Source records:

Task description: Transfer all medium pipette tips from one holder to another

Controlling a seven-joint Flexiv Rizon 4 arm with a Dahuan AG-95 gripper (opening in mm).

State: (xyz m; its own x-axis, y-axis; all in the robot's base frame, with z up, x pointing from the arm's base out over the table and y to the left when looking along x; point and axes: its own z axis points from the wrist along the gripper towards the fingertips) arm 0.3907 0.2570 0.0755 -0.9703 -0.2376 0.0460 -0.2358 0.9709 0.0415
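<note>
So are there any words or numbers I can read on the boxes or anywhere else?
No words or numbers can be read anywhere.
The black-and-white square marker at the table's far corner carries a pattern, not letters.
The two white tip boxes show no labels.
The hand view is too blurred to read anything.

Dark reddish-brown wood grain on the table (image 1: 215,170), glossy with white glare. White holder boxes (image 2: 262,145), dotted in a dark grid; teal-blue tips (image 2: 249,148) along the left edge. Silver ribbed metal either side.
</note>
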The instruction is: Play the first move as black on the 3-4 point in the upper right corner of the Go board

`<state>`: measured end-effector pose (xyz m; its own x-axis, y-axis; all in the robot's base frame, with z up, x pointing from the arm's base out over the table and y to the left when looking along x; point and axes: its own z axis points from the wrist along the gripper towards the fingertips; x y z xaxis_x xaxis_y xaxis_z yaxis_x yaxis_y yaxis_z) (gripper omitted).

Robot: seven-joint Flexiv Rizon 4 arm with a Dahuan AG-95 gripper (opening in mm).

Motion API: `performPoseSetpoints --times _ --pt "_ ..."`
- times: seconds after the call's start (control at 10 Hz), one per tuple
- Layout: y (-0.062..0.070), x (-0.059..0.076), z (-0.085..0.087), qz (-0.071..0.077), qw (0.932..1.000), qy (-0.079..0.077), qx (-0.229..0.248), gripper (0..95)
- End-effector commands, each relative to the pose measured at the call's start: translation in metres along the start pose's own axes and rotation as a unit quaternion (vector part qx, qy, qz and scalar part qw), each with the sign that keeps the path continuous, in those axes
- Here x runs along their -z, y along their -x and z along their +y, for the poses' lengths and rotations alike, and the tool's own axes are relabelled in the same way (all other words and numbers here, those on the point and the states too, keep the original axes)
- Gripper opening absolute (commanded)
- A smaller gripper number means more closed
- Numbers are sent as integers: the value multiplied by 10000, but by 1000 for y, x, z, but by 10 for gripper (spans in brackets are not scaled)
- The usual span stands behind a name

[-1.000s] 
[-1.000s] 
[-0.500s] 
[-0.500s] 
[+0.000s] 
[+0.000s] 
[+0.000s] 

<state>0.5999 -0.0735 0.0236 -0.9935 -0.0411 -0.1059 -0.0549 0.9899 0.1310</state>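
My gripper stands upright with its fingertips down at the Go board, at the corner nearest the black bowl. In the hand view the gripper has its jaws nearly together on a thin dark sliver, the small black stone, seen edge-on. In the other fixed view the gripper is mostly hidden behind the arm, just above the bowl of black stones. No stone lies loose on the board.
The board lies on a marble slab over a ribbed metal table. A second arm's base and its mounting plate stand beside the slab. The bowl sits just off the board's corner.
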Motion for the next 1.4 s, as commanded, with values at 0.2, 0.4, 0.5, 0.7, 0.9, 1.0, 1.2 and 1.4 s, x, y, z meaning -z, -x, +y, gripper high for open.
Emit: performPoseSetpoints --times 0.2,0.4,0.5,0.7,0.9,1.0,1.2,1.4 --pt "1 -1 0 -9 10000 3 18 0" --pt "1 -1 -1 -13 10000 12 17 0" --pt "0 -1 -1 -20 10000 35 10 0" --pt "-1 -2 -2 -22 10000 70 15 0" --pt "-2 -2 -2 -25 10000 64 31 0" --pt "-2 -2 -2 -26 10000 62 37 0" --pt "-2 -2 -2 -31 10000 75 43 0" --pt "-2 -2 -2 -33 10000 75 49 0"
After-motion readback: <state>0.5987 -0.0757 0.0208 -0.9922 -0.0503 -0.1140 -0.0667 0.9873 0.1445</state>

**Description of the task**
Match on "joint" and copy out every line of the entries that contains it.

**Answer to this task**
Controlling a seven-joint Flexiv Rizon 4 arm with a Dahuan AG-95 gripper (opening in mm).
Robot: seven-joint Flexiv Rizon 4 arm with a Dahuan AG-95 gripper (opening in mm).

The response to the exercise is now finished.